Even though they haven't been scoring, the Penguins are still in a fairly good position in the Eastern Conference standings, so you'd have to think if they can get it going on the offensive end, that should translate into a few more wins per month.

Minuses: How do they want to play? I spoke to general manager Jim Rutherford the other day. He feels the expectations are much higher for the group and that they also want to activate their defense into the offense a little more in terms of Kris Letang and Olli Maatta, who have been banged up with injuries. Once those guys are healthy, you have to think they can help the transition game and activate them in the offensive zone.

That change in play coincides with the coaching change. Sullivan, who coached Wilkes-Barre/Scranton, had the highest winning percentage among coaches in the American Hockey League (18-5-0-0) this season. Sullivan has remodeled himself as a coach and is trying to evolve because he has always been a defensive, penalty-killing shutdown guy; being physical, grinding it out, blocking shots. That, to me, doesn't sound like the Penguins. It'll be interesting to see if Sullivan's changed approach works.

Let's see if Daley can play the way he did in Dallas. I thought Chicago would have been a better fit for him, but now there's an opportunity for him to have a bigger role.

Bruins:

Pluses: The Bruins' power play has been great this season. The level of production that they have been able to get is excellent; so is the fact that with their power play, they score in different ways and aren't dependent on one player. Eight players have scored at least one power-play goal. They'll attack in different ways; that makes it a lot harder for other teams to defend against and allows them to be more confident in their power play.

Having a healthy Patrice Bergeron and David Krejci is huge. They are really their two de facto No. 1 centers, which is huge especially in the Eastern Conference where you have fewer top-end centers than you do in the West. That's a huge difference because those guys are playing half the game. It's not only that they are good offensively, but Bergeron, of course, is great on the defensive side. They just have a good impact on controlling the game; that's very critical to any team but especially a team like theirs where they've had so much turnover on defense and up front. It's nice to have those two stabilizing pieces down the middle.

The Bruins can score. General manager Don Sweeny implemented that change and coach Claude Julien has carried it through right from training camp. They've been able to be better offensively, particularly on the road. All season long, they have been able to put up points. When Brad Marchand scores a point, the Bruins are 13-1-3. That's a great correlation between their winning percentage and how it's affected by him scoring points.
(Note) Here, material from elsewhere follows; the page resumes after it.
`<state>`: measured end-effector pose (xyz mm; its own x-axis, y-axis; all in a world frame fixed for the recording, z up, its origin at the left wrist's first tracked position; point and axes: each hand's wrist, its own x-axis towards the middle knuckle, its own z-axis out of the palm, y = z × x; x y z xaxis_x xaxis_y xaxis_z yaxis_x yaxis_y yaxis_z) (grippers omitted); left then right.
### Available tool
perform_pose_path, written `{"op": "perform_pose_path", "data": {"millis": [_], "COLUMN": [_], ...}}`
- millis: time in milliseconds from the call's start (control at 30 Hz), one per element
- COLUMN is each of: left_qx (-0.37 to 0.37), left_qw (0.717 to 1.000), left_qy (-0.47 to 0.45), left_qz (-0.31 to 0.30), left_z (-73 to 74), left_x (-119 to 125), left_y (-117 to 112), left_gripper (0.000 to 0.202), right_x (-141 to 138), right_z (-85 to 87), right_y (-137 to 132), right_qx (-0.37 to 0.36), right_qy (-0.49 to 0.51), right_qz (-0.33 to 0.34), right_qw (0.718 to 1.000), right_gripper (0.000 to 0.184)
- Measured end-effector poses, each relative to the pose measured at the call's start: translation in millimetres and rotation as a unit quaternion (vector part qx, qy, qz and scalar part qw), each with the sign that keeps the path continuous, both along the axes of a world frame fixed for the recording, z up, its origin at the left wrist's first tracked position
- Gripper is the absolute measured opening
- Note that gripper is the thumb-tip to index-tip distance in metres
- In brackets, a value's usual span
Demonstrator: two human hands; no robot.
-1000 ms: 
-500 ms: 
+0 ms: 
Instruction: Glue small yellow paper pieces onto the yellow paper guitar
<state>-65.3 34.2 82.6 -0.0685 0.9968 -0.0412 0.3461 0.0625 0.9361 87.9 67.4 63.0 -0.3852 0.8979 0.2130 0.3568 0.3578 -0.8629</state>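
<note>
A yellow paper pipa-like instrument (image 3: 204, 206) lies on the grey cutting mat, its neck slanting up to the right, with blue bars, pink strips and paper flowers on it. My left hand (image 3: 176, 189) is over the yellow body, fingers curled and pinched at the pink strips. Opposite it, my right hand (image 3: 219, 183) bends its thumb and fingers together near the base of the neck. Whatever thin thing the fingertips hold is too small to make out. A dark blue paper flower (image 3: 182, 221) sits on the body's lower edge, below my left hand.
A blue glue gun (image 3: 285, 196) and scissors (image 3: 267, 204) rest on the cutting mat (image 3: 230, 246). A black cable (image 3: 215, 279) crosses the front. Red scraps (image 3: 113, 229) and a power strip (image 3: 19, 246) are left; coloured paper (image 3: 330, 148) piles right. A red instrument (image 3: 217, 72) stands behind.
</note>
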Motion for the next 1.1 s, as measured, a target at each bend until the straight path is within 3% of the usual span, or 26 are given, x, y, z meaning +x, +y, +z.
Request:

Minuses: The Bruins don't have the same depth on the blue line. They have a different look. They are more mobile on the back end but probably not as physical. The depth on the third and fourth lines from past seasons that they no longer have is also a minus. Carl Soderberg (now with the Colorado Avalanche), Gregory Campbell (Columbus Blue Jackets), Danielle Paille (Rockford of the American Hockey League) are gone and Chris Kelly is injured. Those guys were great penalty-killers and were one of the best fourth lines in the League.

Boston still isn't as physical as it had been, which gives the Bruins a little bit of a different look. They've made that adjustment and become a faster team to play against.

THREE THINGS TO WATCH

1. The new speed game that the Bruins have: How does it match that of the Penguins?

2. How the Penguins play: Do they activate their defense more in the offensive zone?

3. Maximizing the skills of Crosby, Kessel, Malkin and their offensive players after the coaching change: Can Sullivan get Pittsburgh's best players to be their best players?